Print out every record exactly as it appears.

┄┄┄┄┄┄┄┄┄┄

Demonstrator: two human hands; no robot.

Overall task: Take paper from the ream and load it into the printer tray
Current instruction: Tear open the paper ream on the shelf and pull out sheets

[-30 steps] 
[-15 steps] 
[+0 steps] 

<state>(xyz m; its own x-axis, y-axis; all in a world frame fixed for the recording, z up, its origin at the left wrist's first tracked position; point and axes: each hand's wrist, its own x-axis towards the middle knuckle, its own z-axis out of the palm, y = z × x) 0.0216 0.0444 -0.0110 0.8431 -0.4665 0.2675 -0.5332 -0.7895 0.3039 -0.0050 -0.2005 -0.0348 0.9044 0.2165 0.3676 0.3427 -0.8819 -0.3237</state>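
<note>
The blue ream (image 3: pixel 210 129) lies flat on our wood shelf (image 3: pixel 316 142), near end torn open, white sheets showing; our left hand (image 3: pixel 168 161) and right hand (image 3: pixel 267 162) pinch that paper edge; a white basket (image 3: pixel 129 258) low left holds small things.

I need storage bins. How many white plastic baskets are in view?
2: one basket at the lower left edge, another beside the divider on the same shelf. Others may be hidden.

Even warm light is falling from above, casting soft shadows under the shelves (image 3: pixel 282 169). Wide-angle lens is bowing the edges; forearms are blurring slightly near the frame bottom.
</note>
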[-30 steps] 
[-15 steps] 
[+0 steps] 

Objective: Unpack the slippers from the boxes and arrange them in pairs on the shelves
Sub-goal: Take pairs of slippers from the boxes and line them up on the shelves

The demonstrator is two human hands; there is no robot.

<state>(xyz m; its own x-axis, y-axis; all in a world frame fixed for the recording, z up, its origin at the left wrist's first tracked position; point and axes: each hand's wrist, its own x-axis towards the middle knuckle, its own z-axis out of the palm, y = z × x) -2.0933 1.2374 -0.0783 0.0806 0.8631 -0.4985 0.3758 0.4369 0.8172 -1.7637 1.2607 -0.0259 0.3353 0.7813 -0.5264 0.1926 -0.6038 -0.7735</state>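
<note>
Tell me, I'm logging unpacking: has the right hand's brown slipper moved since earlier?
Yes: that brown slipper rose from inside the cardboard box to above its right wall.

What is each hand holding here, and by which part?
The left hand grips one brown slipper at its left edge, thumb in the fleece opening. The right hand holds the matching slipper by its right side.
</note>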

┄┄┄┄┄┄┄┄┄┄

▶ **OUTPUT BELOW**
Demonstrator: two human hands; no robot.

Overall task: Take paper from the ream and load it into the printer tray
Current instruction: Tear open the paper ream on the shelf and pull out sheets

[-30 steps] 
[-15 steps] 
[+0 steps] 

<state>(xyz m; its own x-axis, y-axis; all in a world frame fixed for the recording, z up, its origin at the left wrist's first tracked position; point and axes: each hand's wrist, its own x-axis towards the middle knuckle, its own z-axis out of the palm, y = z × x) 0.0216 0.0444 -0.0110 0.8431 -0.4665 0.2675 -0.5332 -0.7895 0.3039 -0.0050 -0.2005 -0.0348 0.9044 0.2165 0.3676 0.3427 -0.8819 -0.3237</state>
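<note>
The blue ream (image 3: pixel 210 129) lies flat on our wood shelf (image 3: pixel 316 142), near end torn open, white sheets showing; our left hand (image 3: pixel 168 161) and right hand (image 3: pixel 267 162) pinch that paper edge; a white basket (image 3: pixel 129 258) low left holds small things.

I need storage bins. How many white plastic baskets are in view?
2: one basket at the lower left edge, another beside the divider on the same shelf. Others may be hidden.

Even warm light is falling from above, casting soft shadows under the shelves (image 3: pixel 282 169). Wide-angle lens is bowing the edges; forearms are blurring slightly near the frame bottom.
</note>
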[-30 steps] 
[-15 steps] 
[+0 steps] 

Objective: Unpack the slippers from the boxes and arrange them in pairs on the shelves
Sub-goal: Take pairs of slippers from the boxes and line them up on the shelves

The demonstrator is two human hands; there is no robot.

<state>(xyz m; its own x-axis, y-axis; all in a world frame fixed for the recording, z up, its origin at the left wrist's first tracked position; point and axes: each hand's wrist, its own x-axis towards the middle knuckle, its own z-axis out of the palm, y = z × x) -2.0933 1.2374 -0.0783 0.0806 0.8631 -0.4985 0.3758 0.4369 0.8172 -1.7637 1.2607 -0.0259 0.3353 0.7813 -0.5264 0.1926 -0.6038 -0.7735</state>
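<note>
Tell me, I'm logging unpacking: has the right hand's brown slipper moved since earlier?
Yes: that brown slipper rose from inside the cardboard box to above its right wall.

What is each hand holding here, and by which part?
The left hand grips one brown slipper at its left edge, thumb in the fleece opening. The right hand holds the matching slipper by its right side.
</note>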

The output for this exercise is now complete.